This example demonstrates how to use the flexibility of the SubstraFL library and the base class ComputePlanBuilder to do Federated Analytics. It reproduces the diabetes example. of the Substra SDK example section using SubstraFL. If you are new to SubstraFL, we recommend to start by the MNIST Example. to learn how to use the library in the simplest configuration first.

We use the Diabetes dataset available from the Scikit-Learn dataset module. This dataset contains medical information such as Age, Sex or Blood pressure. The goal of this example is to compute some analytics such as Age mean, Blood pressure standard deviation or Sex percentage.

We simulate having two different data organizations, and a third organization which wants to compute aggregated analytics without having access to the raw data. The example here runs everything locally; however there is only one parameter to change to run it on a real network.

Caution: This example is provided as an illustrative example only. In real life, you should be careful not to accidentally leak private information when doing Federated Analytics. For example if a column contains very similar values, sharing its mean and its standard deviation is functionally equivalent to sharing the content of the column. It is strongly recommended to consider what are the potential security risks in your use case, and to act accordingly. It is possible to use other privacy-preserving techniques, such as Differential Privacy, in addition to Substra. Because the focus of this example is Substra capabilities and for the sake of simplicity, such safeguards are not implemented here.

To run this example, you need to download and unzip the assets needed to run it in the same directory as used this example.

Please ensure to have all the libraries installed. A requirements.txt file is included in the zip file, where you can run the command pip install -r requirements.txt to install them.

Instantiating the Substra clients

We work with three different organizations. Two organizations provide data, and a third one performs Federated Analytics to compute aggregated statistics without having access to the raw datasets.

This example runs in local mode, simulating a federated learning experiment.

In the following code cell, we define the different organizations needed for our FL experiment.

from substra import Client

# Choose the subprocess mode to locally simulate the FL process
client_0 = Client(client_name="org-1")
client_1 = Client(client_name="org-2")
client_2 = Client(client_name="org-3")

# Create a dictionary to easily access each client from its human-friendly id
clients = {
    client_0.organization_info().organization_id: client_0,
    client_1.organization_info().organization_id: client_1,
    client_2.organization_info().organization_id: client_2,
# Store organization IDs
ORGS_ID = list(clients)

# The provider of the functions for computing analytics is defined as the first organization.
# Data providers orgs are the two last organizations.
/home/docs/checkouts/ TqdmWarning: IProgress not found. Please update jupyter and ipywidgets.

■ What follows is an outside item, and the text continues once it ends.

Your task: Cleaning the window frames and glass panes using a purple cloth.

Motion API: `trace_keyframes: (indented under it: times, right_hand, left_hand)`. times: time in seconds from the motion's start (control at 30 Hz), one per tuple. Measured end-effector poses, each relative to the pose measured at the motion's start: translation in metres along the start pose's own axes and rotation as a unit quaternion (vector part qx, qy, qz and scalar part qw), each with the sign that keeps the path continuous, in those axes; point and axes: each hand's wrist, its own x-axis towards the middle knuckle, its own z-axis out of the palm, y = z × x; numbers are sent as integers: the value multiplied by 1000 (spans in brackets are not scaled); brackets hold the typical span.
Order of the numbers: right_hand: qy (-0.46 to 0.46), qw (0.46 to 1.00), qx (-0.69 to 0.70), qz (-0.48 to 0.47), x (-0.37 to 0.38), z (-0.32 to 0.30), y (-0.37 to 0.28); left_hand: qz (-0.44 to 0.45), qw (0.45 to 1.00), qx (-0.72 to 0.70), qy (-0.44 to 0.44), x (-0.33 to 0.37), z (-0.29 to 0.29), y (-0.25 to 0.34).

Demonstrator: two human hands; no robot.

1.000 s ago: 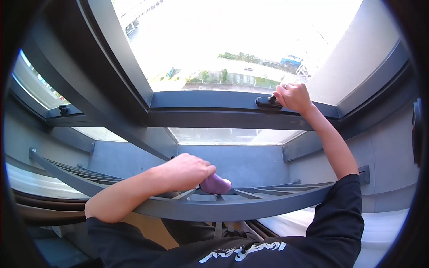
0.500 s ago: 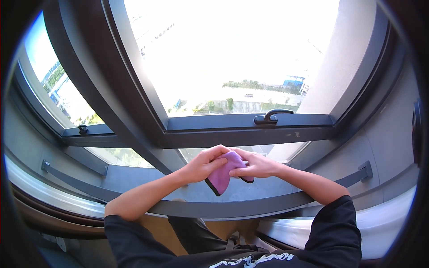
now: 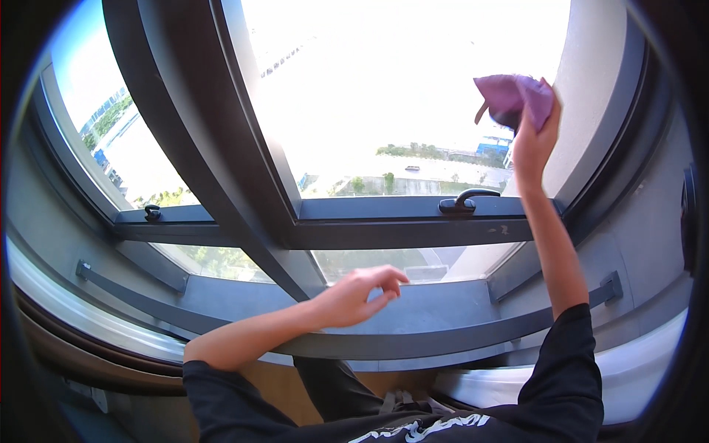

See
  from .autonotebook import tqdm as notebook_tqdm

Prepare the data

The function setup_diabetes downloads if needed the diabetes dataset, and split it in two to simulate a federated setup. Each data organization has access to a chunk of the dataset.

import pathlib

from diabetes_substrafl_assets.dataset.diabetes_substrafl_dataset import setup_diabetes

data_path = pathlib.Path.cwd() / "tmp" / "data_diabetes"
data_path.mkdir(parents=True, exist_ok=True)


Registering data samples and dataset

Every asset will be created in respect to predefined specifications previously imported from substra.sdk.schemas. To register assets, Schemas are first instantiated and the specs are then registered, which generate the real assets.

Permissions are defined when registering assets. In a nutshell:

  • Data cannot be seen once it’s registered on the platform.

  • Metadata are visible by all the users of a network.

  • Permissions allow you to execute a function on a certain dataset.

Next, we need to define the asset directory. You should have already downloaded the assets folder as stated above.

A dataset represents the data in Substra. It contains some metadata and an opener, a script used to load the data from files into memory. You can find more details about datasets in the API Reference DatasetSpec.

from substra.sdk.schemas import DataSampleSpec
from substra.sdk.schemas import DatasetSpec
from substra.sdk.schemas import Permissions

assets_directory = pathlib.Path.cwd() / "diabetes_substrafl_assets"
assert assets_directory.is_dir(), """Did not find the asset directory,
a directory called 'assets' is expected in the same location as this file"""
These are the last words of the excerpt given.